How to measure materiality
To measure an organisation’s ESG materiality they often conduct a materiality assessment.
How companies conduct this varies from place to place, but the common trend is to assess what’s important for the company against what’s important to internal and external stakeholders. The overlap between the two is where companies will identify issues of high materiality, and these issues will be prioritised.
A good ESG materiality assessment is thorough and far-reaching. It analyses every relevant issue and considers its impact on business strategy, all stakeholders and the company’s long-term viability.
The process of identifying material ESG factors involves:
- stakeholder engagement, including communication with investors, customers, employees and communities to understand their ESG concerns and expectations;
- impact assessments that will give clarity on every issue concerning ESG in the organisation;
- creating a materiality matrix plotting the significance of each ESG factor based on its potential impact on the organisation and its importance to stakeholders.

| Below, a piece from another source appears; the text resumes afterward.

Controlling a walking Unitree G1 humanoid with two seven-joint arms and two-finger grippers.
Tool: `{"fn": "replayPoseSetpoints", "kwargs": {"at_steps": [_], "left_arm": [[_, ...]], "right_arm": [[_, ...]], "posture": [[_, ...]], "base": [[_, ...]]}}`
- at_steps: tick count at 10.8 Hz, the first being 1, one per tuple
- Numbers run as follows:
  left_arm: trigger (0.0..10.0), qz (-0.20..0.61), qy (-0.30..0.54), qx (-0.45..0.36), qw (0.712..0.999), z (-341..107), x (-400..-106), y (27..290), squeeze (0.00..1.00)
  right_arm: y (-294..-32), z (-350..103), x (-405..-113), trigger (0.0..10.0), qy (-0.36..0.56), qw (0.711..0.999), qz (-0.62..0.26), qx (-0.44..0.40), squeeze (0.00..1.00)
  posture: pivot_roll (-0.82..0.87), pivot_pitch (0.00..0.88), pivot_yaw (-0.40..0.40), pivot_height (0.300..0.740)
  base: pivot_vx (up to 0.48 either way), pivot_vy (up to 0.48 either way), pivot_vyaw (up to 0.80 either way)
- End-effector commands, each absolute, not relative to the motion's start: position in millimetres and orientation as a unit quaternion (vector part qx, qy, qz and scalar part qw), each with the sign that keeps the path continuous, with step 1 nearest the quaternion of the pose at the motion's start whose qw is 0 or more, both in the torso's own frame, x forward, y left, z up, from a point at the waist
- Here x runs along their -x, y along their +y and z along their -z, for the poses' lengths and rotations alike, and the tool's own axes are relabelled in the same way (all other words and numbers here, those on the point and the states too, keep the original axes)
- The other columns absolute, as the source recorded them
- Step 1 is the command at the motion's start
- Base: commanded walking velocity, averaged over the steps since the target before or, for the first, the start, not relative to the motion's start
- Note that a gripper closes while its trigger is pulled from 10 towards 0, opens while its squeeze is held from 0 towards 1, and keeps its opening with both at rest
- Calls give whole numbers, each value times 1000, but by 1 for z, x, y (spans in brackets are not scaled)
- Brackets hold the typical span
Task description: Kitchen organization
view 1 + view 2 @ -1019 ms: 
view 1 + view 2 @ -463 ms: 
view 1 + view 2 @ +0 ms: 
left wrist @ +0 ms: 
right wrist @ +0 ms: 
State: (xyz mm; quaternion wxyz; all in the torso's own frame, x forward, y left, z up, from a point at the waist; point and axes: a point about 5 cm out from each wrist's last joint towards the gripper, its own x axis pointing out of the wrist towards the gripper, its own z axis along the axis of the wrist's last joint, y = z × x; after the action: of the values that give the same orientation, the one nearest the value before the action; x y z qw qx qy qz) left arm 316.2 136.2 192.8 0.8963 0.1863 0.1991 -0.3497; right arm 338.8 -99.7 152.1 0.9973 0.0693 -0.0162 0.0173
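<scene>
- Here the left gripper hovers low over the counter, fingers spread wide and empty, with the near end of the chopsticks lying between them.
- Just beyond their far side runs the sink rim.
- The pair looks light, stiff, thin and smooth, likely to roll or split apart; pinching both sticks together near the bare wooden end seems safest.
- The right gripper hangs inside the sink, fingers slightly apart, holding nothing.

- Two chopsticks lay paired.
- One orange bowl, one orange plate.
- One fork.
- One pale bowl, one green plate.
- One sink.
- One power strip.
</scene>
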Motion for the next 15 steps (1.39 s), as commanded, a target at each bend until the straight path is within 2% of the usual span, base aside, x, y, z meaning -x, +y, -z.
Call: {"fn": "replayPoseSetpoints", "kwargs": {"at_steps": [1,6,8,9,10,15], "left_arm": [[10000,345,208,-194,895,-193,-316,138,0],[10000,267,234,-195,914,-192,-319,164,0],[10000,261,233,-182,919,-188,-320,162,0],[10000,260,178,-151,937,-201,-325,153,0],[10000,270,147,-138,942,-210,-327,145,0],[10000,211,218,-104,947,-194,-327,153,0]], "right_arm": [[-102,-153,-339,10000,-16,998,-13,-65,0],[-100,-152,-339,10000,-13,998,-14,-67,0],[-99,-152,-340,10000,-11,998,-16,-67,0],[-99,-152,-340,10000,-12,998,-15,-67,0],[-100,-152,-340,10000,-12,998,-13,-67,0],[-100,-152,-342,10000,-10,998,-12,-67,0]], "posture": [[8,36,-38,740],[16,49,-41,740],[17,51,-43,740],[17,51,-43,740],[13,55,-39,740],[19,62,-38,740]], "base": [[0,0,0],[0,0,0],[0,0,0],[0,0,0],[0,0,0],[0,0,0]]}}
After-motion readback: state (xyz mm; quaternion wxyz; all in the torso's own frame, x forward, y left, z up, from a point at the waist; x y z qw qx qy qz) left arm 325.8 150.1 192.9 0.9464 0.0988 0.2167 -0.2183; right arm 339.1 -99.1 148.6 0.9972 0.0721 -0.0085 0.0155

This essentially gives materiality a numerical and graphical life, making it easier to use it for decision-making; and
- integrating the findings into strategy, thereby ensuring all high-materiality issues are considered in business plans, risk management and reporting.
The benefits of ESG materiality
A materiality assessment can, first and foremost, support strategic focus. It can inform your organisation about what matters most using logical processes, giving confidence to all involved.
Additionally, because ESG materiality work involves stakeholder engagement, it has the potential to boost communication between stakeholder groups – something that can support business success.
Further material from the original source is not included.